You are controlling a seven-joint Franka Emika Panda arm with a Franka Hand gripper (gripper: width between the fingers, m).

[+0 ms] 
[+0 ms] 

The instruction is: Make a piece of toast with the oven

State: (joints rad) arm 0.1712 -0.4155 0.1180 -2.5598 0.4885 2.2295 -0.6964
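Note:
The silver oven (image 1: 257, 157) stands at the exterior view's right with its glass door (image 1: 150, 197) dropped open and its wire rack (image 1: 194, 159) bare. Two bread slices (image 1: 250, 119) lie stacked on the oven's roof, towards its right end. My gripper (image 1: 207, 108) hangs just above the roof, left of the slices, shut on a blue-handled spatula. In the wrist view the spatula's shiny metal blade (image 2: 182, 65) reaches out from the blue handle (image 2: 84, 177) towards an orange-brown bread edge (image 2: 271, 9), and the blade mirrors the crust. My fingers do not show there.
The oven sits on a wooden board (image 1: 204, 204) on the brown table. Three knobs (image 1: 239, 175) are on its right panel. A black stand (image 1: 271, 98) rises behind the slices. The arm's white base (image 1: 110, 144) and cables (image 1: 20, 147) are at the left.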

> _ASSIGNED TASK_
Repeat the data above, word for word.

> _WRITTEN SOLUTION_
You are controlling a seven-joint Franka Emika Panda arm with a Franka Hand gripper (gripper: width between the fingers, m).

[+0 ms] 
[+0 ms] 

The instruction is: Make a piece of toast with the oven

State: (joints rad) arm 0.1712 -0.4155 0.1180 -2.5598 0.4885 2.2295 -0.6964
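Note:
The silver oven (image 1: 257, 157) stands at the exterior view's right with its glass door (image 1: 150, 197) dropped open and its wire rack (image 1: 194, 159) bare. Two bread slices (image 1: 250, 119) lie stacked on the oven's roof, towards its right end. My gripper (image 1: 207, 108) hangs just above the roof, left of the slices, shut on a blue-handled spatula. In the wrist view the spatula's shiny metal blade (image 2: 182, 65) reaches out from the blue handle (image 2: 84, 177) towards an orange-brown bread edge (image 2: 271, 9), and the blade mirrors the crust. My fingers do not show there.
The oven sits on a wooden board (image 1: 204, 204) on the brown table. Three knobs (image 1: 239, 175) are on its right panel. A black stand (image 1: 271, 98) rises behind the slices. The arm's white base (image 1: 110, 144) and cables (image 1: 20, 147) are at the left.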

Nothing further is needed for this exercise.